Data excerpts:
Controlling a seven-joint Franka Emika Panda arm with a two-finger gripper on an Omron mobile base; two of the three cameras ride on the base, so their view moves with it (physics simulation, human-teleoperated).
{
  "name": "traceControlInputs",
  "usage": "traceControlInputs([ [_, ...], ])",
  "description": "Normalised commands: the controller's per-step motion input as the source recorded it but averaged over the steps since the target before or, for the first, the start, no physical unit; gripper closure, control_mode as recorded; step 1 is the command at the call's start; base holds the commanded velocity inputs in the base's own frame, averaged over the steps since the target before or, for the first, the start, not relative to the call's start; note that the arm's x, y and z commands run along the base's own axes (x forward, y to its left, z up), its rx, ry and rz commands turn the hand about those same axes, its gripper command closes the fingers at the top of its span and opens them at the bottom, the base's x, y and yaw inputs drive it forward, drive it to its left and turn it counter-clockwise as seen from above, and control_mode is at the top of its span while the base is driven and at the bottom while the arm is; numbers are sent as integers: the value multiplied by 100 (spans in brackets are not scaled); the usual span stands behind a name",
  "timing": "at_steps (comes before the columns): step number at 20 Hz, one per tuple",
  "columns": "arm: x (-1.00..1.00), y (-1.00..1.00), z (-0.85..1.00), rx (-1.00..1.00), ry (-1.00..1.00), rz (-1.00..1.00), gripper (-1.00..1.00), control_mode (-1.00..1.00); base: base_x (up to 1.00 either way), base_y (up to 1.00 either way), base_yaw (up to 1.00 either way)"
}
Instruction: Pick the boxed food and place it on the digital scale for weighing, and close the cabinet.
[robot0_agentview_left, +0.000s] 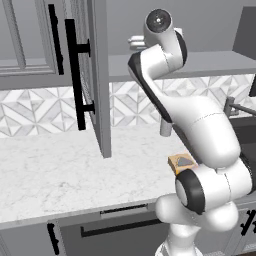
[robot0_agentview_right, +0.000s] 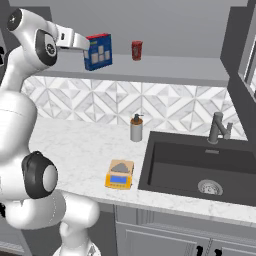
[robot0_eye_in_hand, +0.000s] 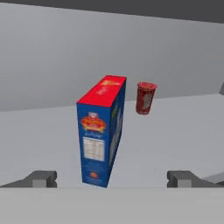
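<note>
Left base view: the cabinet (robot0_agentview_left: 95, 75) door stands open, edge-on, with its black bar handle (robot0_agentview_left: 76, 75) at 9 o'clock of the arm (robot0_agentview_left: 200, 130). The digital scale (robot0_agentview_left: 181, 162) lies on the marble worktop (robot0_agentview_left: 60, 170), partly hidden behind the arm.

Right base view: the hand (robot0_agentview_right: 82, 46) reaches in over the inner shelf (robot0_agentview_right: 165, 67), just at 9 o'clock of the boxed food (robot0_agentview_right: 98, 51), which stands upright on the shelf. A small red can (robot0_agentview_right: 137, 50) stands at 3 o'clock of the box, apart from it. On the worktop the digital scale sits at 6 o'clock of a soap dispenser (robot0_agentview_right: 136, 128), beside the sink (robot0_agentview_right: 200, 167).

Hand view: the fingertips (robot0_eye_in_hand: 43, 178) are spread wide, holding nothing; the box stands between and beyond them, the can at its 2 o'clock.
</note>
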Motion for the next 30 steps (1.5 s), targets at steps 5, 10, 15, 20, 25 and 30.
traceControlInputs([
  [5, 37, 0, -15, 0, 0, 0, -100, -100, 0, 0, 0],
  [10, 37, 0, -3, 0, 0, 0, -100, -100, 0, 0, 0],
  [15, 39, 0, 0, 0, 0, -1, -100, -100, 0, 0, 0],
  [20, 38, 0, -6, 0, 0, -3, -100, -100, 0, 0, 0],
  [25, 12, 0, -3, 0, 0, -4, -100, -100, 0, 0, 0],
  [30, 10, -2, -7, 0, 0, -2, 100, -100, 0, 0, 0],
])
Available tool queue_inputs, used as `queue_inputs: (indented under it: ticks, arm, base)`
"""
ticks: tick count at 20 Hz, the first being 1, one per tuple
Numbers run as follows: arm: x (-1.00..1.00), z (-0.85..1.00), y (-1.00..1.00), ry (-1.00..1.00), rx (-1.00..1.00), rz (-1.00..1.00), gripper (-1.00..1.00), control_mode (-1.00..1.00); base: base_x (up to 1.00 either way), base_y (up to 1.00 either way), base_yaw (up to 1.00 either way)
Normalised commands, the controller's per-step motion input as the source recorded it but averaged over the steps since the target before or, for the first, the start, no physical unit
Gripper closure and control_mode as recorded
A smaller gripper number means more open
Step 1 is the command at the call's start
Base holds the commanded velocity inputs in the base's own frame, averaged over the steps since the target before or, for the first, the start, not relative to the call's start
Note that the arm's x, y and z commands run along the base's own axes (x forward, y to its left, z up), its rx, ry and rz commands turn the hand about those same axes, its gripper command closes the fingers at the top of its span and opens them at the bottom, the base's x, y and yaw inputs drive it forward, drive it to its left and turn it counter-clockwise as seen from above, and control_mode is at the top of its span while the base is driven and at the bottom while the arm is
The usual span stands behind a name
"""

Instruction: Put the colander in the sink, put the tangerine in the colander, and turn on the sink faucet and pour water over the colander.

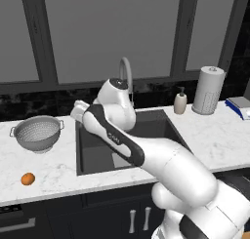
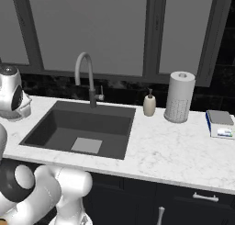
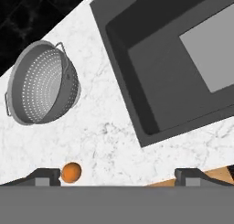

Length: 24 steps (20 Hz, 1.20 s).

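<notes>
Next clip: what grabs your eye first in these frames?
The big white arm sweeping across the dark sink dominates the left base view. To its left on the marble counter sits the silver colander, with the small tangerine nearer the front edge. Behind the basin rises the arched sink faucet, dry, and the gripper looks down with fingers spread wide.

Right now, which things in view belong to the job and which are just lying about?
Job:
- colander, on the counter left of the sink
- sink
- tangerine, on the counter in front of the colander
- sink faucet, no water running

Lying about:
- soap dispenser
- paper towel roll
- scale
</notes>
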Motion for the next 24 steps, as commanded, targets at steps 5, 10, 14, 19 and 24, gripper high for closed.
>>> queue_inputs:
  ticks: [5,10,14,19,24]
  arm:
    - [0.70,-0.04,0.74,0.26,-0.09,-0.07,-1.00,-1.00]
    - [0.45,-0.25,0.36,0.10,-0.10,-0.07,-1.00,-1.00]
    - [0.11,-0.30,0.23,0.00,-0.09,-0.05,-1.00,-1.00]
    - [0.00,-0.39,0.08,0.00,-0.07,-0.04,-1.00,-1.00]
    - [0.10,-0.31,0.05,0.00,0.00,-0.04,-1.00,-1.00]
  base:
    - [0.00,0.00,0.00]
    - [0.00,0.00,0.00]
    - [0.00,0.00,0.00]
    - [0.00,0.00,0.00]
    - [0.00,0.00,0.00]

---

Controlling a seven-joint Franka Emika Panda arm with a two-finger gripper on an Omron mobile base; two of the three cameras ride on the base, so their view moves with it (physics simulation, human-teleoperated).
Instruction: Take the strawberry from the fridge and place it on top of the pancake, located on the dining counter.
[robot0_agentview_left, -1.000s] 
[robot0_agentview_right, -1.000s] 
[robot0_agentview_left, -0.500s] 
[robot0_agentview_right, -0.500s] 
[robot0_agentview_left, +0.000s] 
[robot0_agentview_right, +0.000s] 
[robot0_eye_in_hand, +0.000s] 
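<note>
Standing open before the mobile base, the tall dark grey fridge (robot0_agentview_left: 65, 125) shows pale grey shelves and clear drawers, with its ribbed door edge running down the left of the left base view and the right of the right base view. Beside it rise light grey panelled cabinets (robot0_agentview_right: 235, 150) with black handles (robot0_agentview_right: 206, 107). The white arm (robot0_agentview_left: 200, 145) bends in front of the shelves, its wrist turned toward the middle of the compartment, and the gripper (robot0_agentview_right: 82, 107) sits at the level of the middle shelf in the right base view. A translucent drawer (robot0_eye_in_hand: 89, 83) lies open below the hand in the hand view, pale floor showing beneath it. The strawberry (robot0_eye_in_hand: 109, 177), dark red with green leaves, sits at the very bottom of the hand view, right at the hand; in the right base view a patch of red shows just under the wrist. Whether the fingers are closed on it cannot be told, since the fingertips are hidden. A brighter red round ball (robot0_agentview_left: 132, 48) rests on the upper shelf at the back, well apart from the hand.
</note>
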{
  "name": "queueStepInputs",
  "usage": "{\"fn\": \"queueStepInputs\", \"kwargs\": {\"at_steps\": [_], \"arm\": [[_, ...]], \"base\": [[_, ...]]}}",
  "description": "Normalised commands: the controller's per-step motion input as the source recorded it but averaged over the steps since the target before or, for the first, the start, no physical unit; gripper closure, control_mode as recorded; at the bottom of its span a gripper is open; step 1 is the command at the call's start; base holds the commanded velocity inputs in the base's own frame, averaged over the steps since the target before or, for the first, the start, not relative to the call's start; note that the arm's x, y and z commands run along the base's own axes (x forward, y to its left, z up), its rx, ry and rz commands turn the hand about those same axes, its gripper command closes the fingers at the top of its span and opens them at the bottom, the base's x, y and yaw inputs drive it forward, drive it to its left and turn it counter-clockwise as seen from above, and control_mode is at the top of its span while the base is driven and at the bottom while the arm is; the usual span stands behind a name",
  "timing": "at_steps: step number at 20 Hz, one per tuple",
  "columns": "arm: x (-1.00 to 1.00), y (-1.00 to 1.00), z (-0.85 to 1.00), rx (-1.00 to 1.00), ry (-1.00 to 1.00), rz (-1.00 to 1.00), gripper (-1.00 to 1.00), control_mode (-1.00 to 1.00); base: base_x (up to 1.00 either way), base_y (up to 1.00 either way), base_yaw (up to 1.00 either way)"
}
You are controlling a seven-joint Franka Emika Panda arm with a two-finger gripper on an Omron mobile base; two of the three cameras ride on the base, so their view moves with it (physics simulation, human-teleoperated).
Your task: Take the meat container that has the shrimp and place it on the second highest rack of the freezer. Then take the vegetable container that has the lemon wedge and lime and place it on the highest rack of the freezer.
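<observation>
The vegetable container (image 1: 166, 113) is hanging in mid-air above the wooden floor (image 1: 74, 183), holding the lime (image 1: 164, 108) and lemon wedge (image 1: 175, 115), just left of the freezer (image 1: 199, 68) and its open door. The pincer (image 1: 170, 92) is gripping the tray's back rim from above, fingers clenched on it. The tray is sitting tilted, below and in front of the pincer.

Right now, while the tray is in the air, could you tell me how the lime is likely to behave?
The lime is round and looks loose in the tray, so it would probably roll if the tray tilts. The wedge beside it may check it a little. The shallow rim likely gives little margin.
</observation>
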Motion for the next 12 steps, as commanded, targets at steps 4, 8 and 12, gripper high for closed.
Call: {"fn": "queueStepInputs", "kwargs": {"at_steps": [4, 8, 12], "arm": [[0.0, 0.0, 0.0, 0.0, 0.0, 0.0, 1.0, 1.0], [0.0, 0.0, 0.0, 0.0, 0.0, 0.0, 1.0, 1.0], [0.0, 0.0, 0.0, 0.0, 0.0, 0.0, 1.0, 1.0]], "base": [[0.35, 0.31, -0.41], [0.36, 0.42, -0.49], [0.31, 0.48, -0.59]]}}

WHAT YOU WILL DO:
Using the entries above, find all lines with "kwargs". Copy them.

ANSWER BOX:
  "usage": "{\"fn\": \"queueStepInputs\", \"kwargs\": {\"at_steps\": [_], \"arm\": [[_, ...]], \"base\": [[_, ...]]}}",
Call: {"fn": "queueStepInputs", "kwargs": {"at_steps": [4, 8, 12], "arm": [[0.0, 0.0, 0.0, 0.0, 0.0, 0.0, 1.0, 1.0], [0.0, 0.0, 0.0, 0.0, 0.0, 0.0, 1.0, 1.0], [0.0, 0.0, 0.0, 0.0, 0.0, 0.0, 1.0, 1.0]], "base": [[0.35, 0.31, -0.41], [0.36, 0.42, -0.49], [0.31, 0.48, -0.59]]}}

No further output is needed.